Post-ADC Inference: Valid Inference After Active Data Collection
Authors: Shuichi Nishino, Tomohiro Shiraishi, Teruyuki Katsuoka et al.
Summary
The authors develop a framework for valid statistical inference when data are collected via active data collection (ADC)—e.g., Bayesian optimization or sequential model-based optimization—and then reused for a post-hoc inferential task (like testing whether a discovered setting is truly optimal). Standard inference fails because ADC preferentially samples regions the algorithm thinks are good, creating adaptive bias. The "post-ADC inference" framework corrects for both the bias from adaptive data collection and the bias from constructing the inferential target in a data-dependent way, providing valid p-values and confidence intervals.
Main takeaways:
- Active data collection (e.g., Bayesian optimization) adaptively biases sampling toward promising regions, breaking standard statistical inference.
- Standard p-values and confidence intervals are invalid when you reuse ADC data for post-hoc inference (e.g., "is this the true optimum?").
- Post-ADC inference corrects for both the adaptive sampling bias and the data-dependent construction of the inferential target.
- The method builds on selective inference and applies to a broad class of ADC processes (only assumes observation noise, not the black-box function or surrogate model).

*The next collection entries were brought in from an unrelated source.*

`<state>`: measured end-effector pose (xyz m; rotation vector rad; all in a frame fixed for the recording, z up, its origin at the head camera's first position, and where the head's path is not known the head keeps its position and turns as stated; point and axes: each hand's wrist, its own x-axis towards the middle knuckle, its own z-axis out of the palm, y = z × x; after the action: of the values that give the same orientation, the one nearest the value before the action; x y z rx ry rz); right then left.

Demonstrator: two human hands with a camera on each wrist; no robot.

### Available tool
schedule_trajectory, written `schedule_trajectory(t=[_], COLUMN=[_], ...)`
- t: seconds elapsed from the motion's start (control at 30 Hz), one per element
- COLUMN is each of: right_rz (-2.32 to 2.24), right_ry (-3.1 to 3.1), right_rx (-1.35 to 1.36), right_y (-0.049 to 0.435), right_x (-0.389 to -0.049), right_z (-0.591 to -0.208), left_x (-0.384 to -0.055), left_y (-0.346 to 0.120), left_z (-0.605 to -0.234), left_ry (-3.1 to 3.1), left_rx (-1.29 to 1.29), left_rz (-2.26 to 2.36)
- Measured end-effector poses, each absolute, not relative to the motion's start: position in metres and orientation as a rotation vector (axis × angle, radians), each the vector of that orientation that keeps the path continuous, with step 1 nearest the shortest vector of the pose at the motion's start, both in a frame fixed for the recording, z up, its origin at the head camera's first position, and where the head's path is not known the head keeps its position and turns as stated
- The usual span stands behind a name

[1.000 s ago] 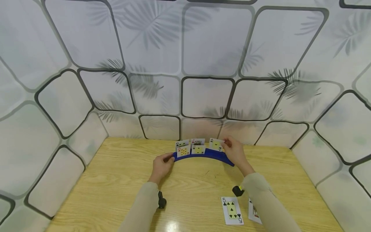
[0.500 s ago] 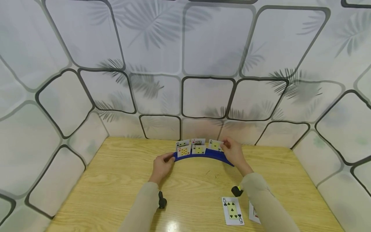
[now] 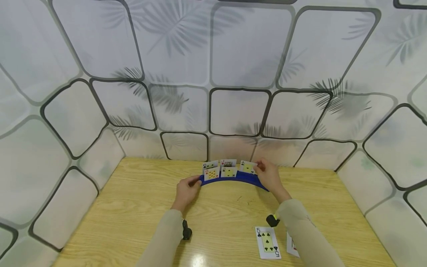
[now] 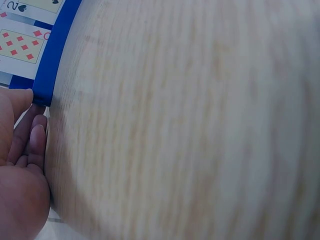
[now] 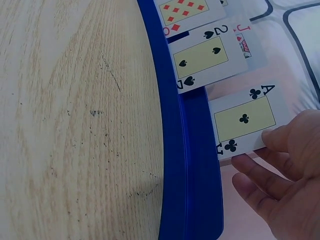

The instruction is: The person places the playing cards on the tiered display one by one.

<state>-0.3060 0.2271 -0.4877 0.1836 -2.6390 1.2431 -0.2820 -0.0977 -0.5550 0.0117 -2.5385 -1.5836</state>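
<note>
A curved blue card holder stands on the wooden table. My left hand pinches its left end between thumb and fingers, which the left wrist view shows close up. My right hand pinches the ace of clubs by its right edge; the card's lower edge is at the holder's back row. In the front row stand a red diamonds card and the two of spades. Behind them are a black-suited card and a red jack, both partly hidden.
The five of clubs lies face up on the table near the front. Beside it, another card is partly covered by the right sleeve. A patterned fabric wall rises behind the table.
The ace of clubs and my right hand have shifted very slightly left since one second ago. My left hand stays at the holder's end.
</note>
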Motion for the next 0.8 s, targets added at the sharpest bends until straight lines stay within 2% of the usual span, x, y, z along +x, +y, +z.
schedule_trajectory(t=[0.5, 0.8], right_rz=[1.243, 1.244], right_ry=[-2.621, -2.706], right_rx=[0.233, 0.197], right_y=[0.231, 0.241], right_x=[-0.301, -0.268], right_z=[-0.487, -0.48], left_x=[-0.282, -0.281], left_y=[-0.097, -0.096], left_z=[-0.555, -0.554], left_ry=[-2.542, -2.552], left_rx=[0.01, 0.017], left_rz=[-1.573, -1.578])
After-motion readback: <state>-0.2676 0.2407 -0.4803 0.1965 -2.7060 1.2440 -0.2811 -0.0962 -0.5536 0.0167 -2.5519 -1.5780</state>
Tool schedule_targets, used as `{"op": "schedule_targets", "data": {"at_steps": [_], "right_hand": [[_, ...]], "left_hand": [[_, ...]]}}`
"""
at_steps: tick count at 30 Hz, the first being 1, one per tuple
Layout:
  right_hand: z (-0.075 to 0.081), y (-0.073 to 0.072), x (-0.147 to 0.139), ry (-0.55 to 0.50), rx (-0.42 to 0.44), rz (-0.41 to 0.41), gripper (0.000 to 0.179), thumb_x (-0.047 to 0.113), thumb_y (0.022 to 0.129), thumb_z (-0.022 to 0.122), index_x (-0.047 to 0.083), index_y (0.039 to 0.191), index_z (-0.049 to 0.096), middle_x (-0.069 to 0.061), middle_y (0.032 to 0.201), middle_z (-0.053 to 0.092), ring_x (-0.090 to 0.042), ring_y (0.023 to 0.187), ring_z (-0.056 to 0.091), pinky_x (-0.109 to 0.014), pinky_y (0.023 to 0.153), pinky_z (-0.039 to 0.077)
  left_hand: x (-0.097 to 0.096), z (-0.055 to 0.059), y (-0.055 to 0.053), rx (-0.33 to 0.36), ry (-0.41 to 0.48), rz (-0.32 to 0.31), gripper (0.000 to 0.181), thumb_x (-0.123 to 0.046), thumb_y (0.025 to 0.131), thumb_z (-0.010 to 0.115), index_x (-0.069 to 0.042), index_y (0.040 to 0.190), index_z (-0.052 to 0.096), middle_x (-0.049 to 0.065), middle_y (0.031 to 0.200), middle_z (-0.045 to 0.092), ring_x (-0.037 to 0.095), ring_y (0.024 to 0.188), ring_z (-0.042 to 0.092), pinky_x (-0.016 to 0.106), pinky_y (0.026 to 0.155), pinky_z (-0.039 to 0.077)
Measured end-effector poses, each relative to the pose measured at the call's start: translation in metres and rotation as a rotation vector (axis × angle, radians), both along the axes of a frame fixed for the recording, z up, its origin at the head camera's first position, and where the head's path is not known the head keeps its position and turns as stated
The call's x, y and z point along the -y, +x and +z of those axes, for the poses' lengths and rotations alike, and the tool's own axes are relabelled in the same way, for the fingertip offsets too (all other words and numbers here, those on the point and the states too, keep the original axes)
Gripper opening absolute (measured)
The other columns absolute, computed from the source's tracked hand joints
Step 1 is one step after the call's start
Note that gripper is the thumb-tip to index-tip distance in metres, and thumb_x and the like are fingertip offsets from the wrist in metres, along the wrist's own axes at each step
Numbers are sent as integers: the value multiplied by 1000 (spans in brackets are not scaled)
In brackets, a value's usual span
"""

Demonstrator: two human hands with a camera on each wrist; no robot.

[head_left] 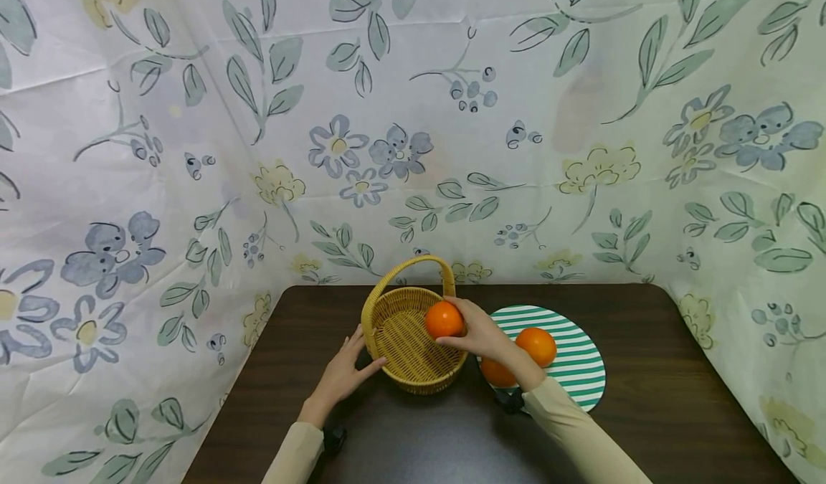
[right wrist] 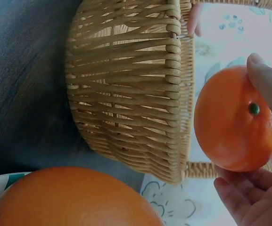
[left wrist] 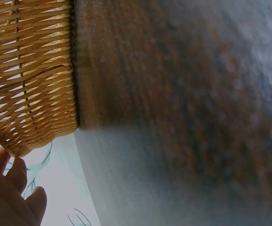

- Empirical results show valid inference for data collected by GP-UCB and tree-structured Parzen estimator (TPE) with correct coverage.
Relevance
Not directly related to my persona/midtraining work—this is about valid inference after adaptive data collection in optimization. Could be tangentially relevant if I'm thinking about adaptively collecting training data or hyperparameter tuning during fine-tuning, but the connection is weak.
Threat model
Potential threat/caveat for clean result "Fine-tuning one persona on a two-marker chunk and another on the start marker plants the end marker at every donor answer's end, not chained to the start (LOW confidence)": this item discusses bias, evaluation.
Abstract
arXiv:2605.11511v1 Announce Type: new Abstract: The validity of statistical inference depends critically on how data are collected. When data gathered through active data collection (ADC) are reused for a post-hoc inferential task, conventional inference can fail because the sampling is adaptively biased toward regions favored by the collection strategy. This issue is especially pronounced in black-box optimization, where sequential model-based optimization (SMBO) methods such as the tree-structured Parzen estimator (TPE) and Gaussian process upper confidence bound (GP-UCB) preferentially concentrate evaluations in promising regions. We study statistical inference on actively collected data when the inferential target is constructed in a data-dependent manner after data collection. To enable valid inference in this setting, we propose post-ADC inference, a framework that accounts for the biases arising from both the active data collection process and the subsequent data-driven target construction. Our method builds on selective inference and provides valid $p$-values and confidence intervals that correct for both sources of bias. The framework applies to a broad class of ADC processes by imposing only assumptions on the observation noise, without requiring any assumptions on the underlying black-box function or the surrogate model used by the SMBO algorithm. Empirical results also show that post-ADC inference provides valid inference for data collected by GP-UCB and TPE.